Jakarta (ANTARA) - Direktorat Jenderal Pajak berencana mengoptimalkan penerimaan melalui adanya perluasan basis pajak yaitu dengan meningkatkan kepatuhan secara sukarela serta pengawasan dan penegakkan hukum bagi para wajib pajak (WP) pada 2020.
Direktur Jenderal Pajak Kementerian Keuangan Suryo Utomo mengatakan upaya tersebut dilakukan sebab penerimaan pajak dari Januari hingga Oktober 2019 masih Rp1.173,89 triliun atau 65,71 persen dari target APBN yaitu Rp1.786,38 triliun.
“Kita tetap memiliki kewajiban untuk mengumpulkan pajak di tengah pertumbuhan ekonomi yang kurang bagus tanpa memberikan tekanan yang berat pada dunia usaha,” katanya dalam acara Dialog Perpajakan di Kantor DJP, Jakarta, Selasa.
Suryo menuturkan dalam meningkatkan kepatuhan sukarela pihaknya melakukan berbagai edukasi yang efektif atau inklusi kesadaran pajak bagi calon WP melalui pendidikan formal di tingkat dasar, menengah, dan atas, maupun nonformal yaitu seminar.
Inklusi kesadaran pajak itu memiliki tiga pilar yakni peningkatan kerja sama dengan pemangku kepentingan, penyiapan materi edukasi, dan kampanye nasional sehingga diharapkan mampu memberikan pemahaman secara maksimal untuk calon WP masa depan.
Tak hanya itu, peningkatan kepatuhan sukarela juga dilakukan melalui penerapan pelayanan yang berkualitas dengan mengedepankan 3C yaitu Click, Calling, dan Counter pada 2020 mendatang sehingga WP lebih mudah dalam memenuhi kewajibannya.
Kemudahan tersebut diberikan oleh DJP melalui tersedianya tujuh layanan web base, empat layanan telfon dan non telfon, penambahan line telfon, serta empat back-end office contact center sebagai bentuk perluasan pelayanan.
“Ada cerita tentang WP yang mudah untuk mendapatkan informasi dan membayar pajak karena tidak perlu ke kantor. Tinggal klik, klik, klik sudah selesai,” ujarnya.
Sementara itu, penegakkan hukum yang adil bagi WP dilakukan melalui lima cara yaitu pemanfaatan data, pengawasan WP dan ekstensifikasi berbasis kewilayahan, pengawasan WP penentu penerimaan, pemeriksaan dan penagihan, serta penegakkan hukum.

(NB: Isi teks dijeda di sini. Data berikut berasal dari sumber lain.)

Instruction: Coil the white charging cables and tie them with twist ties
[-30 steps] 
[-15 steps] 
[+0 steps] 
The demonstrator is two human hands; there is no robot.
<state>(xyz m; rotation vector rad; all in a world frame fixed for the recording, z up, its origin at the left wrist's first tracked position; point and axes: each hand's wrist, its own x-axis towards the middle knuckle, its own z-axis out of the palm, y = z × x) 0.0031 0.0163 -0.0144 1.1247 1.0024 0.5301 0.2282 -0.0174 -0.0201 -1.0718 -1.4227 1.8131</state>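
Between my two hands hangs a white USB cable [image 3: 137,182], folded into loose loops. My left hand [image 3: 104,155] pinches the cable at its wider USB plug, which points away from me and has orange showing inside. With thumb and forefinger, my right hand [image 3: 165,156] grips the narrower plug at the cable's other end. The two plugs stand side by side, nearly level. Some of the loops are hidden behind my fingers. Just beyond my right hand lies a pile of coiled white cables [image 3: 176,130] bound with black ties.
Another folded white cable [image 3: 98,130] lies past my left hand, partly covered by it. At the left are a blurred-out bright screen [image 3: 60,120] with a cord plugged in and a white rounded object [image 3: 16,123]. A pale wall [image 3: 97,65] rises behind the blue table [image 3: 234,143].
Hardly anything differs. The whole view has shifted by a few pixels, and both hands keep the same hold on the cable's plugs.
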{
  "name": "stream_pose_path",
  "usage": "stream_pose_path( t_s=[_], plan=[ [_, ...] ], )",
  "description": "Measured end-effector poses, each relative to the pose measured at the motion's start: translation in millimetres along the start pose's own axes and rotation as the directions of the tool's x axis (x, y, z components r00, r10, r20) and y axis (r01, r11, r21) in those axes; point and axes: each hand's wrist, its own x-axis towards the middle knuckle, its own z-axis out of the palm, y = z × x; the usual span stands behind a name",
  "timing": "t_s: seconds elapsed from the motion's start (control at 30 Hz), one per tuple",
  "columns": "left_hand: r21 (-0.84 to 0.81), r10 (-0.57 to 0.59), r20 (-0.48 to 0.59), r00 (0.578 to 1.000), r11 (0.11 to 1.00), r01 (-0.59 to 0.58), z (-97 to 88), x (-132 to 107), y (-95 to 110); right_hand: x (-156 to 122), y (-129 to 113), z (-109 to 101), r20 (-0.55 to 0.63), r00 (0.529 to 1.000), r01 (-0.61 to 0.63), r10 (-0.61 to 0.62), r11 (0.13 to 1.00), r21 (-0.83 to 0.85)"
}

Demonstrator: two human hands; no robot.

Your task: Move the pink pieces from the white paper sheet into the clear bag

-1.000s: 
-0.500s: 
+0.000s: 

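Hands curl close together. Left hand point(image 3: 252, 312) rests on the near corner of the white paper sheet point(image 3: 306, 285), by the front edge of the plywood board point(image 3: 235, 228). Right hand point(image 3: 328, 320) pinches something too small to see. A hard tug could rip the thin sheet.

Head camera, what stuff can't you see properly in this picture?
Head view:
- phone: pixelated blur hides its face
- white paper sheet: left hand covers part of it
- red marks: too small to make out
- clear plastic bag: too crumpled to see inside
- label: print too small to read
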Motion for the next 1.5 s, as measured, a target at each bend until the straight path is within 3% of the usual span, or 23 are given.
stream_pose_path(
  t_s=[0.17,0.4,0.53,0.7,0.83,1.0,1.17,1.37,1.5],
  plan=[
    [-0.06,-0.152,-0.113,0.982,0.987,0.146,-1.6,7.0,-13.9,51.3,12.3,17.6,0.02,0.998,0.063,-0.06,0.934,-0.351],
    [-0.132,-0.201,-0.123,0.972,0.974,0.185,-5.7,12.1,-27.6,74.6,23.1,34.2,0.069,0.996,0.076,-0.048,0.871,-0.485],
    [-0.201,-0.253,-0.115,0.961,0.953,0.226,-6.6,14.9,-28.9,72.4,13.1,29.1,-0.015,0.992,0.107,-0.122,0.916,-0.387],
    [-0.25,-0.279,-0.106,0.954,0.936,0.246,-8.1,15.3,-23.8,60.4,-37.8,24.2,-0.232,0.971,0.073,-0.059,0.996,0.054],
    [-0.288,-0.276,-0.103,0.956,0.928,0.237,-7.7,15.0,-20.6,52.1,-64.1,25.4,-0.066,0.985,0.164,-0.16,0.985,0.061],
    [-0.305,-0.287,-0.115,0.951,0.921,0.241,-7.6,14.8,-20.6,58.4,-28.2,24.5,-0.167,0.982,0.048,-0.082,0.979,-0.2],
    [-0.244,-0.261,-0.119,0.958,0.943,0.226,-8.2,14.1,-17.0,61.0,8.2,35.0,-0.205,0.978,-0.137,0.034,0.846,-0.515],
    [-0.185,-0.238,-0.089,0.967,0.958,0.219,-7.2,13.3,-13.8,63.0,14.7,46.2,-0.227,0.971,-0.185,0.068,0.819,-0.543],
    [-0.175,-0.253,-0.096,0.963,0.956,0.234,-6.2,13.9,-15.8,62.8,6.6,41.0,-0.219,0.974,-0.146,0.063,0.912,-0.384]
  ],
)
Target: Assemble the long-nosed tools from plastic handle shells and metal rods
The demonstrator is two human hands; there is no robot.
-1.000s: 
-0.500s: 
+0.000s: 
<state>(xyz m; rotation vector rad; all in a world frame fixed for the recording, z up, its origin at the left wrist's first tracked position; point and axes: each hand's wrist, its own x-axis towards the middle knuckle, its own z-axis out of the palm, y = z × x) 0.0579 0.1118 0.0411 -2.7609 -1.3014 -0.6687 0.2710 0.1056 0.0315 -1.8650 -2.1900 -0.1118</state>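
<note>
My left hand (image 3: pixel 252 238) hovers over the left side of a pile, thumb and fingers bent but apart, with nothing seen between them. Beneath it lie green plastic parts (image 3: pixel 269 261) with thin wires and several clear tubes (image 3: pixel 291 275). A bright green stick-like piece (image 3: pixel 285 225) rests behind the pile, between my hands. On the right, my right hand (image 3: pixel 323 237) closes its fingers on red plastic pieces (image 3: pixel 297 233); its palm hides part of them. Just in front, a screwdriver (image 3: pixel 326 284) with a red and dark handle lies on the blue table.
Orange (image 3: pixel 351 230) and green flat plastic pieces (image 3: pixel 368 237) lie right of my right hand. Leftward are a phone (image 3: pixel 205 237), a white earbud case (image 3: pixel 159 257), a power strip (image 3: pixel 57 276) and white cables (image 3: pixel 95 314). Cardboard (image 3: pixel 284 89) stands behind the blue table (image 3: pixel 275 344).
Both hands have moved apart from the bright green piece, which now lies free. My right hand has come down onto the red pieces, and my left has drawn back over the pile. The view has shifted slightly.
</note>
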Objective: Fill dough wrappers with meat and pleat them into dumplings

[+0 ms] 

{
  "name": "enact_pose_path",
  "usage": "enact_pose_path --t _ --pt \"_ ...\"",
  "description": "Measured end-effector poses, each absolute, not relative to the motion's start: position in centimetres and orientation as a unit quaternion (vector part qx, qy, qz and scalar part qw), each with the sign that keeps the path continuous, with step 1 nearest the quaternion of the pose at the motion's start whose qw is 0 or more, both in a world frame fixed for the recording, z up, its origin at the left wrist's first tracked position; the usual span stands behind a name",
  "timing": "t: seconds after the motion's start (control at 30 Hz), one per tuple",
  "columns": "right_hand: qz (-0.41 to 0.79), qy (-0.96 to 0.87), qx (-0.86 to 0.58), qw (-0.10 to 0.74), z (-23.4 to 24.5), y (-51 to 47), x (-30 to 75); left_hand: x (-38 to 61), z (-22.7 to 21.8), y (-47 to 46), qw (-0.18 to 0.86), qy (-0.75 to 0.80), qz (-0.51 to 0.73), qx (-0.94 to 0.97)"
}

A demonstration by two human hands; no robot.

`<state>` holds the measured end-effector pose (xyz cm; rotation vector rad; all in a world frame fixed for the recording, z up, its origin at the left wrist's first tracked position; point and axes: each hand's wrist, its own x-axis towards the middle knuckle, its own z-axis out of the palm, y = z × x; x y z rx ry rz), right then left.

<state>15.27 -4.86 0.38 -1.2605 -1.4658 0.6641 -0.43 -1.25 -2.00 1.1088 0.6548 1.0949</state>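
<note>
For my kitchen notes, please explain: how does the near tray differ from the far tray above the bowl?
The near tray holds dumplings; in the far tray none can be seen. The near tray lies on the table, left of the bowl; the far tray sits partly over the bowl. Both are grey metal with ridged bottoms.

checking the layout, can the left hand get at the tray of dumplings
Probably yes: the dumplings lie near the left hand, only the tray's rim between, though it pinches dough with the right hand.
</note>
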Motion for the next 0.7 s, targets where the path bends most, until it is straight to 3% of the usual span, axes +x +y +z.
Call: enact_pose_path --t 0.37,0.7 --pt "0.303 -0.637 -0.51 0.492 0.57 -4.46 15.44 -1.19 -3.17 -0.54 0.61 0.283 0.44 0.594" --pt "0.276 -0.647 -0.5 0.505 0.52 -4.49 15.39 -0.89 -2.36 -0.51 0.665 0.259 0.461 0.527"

Pemanfaatan data WP merupakan upaya DJP untuk menganalisis data yang diperoleh dari perbankan serta lembaga keuangan lain sehingga jika ada yang melanggar aturan maka akan dihimbau untuk mendaftarkan diri sebagai WP, menyampaikan SPT, maupun pembetulan SPT.
Pengawasan WP dan ekstensifikasi berbasis kewilayahan merupakan upaya yang dilaksanakan untuk menjaring WP baru berkualitas dengan cara survey lapangan geotagging (SLGT) serta menggunakan basis data kependudukan dan data ILAP.
Pengawasan WP penentu penerimaan yaitu dilaksanakan terhadap WP yang memberikan kontribusi penerimaan pajak sebesar 90 persen dari penerimaan nasional dan kantor wilayah DJP.
Pemeriksaan dan penagihan yakni DJP melakukan pemeriksaan jika upaya peningkatan kepatuhan sukarela dirasa belum mencukupi, sedangkan penagihan dilaksanakan dengan tujuan untuk mempercepat pencairan piutang pajak secara aktif maupun pasif.
“Itu dilakukan secara hati-hati dengan memanfaatkan data konkret dan kriteria sesuai dengan hasil pemetaan risiko,” ujarnya.
Sementara itu, penegakkan hukum merupakan upaya terakhir (ultimatum remedium) dalam rangka optimalisasi penerimaan pajak yang dilaksanakan atas WP dengan risiko ketidakpatuhan yang tinggi dan telah dilakukan upaya pemeriksaan pajak.
Lebih lanjut, Suryo menuturkan bahwa DJP juga akan menambah KPP Madya dengan tujuan untuk meningkatkan pengawasan terhadap WP kelas menengah khususnya di kota besar yang menjadi pusat ekonomi regional.
Oleh sebab itu, DJP turut melakukan refocusing terhadap KPP Pratama sebab melalui adanya penambahan KPP Madya maka fokusnya akan digeser pada perluasan basis pajak melalui program ekstensifikasi yang berkualitas dan berkesinambungan.
“Pengawasan ke depan termasuk hukum ini agar kepatuhan meningkat dan menjadikan WP mandiri karena mereka menghitung, melapor, dan membayar sendiri,” katanya.